## Aim of the task
Your answer should consist only of the lines below from the one with "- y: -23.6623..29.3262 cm" through the one with "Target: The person", copied exactly.

## Information provided
★ ★ ★ ★ ★

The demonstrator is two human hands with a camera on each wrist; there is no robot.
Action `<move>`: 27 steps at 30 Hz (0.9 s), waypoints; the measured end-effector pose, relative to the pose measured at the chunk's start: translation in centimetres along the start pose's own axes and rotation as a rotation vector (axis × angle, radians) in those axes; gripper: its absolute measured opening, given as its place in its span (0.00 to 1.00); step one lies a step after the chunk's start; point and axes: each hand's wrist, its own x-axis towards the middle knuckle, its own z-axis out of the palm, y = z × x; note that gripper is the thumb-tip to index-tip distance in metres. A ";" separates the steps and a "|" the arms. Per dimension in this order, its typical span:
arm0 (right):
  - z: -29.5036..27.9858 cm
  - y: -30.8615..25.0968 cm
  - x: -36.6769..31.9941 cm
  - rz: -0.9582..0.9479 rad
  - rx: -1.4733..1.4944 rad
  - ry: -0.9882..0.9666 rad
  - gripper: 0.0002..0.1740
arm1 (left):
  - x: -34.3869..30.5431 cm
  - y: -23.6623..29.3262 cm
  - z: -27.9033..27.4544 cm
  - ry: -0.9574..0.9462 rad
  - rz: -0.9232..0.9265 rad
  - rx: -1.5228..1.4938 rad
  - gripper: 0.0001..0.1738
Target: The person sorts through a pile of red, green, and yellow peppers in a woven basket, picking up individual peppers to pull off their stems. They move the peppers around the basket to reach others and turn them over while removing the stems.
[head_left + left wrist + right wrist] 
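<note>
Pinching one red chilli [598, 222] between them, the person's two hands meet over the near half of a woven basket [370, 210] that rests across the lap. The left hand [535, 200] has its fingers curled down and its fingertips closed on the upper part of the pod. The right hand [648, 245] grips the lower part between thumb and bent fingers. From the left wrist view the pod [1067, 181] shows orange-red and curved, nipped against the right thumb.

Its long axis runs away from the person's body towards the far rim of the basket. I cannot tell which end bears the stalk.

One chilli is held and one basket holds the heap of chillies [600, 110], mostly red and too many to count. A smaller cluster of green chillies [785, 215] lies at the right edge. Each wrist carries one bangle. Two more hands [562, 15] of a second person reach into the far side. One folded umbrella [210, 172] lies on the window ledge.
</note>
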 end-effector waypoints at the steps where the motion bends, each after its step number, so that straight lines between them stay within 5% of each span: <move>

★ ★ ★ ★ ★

## Written answer
  - y: -23.6623..29.3262 cm
  - z: -27.9033..27.4544 cm
  - ry: -0.9574..0.9462 rad
  - rz: -0.9232..0.9265 rad
  - rx: -1.5228..1.4938 rad
  - gripper: 0.0001..0.1738
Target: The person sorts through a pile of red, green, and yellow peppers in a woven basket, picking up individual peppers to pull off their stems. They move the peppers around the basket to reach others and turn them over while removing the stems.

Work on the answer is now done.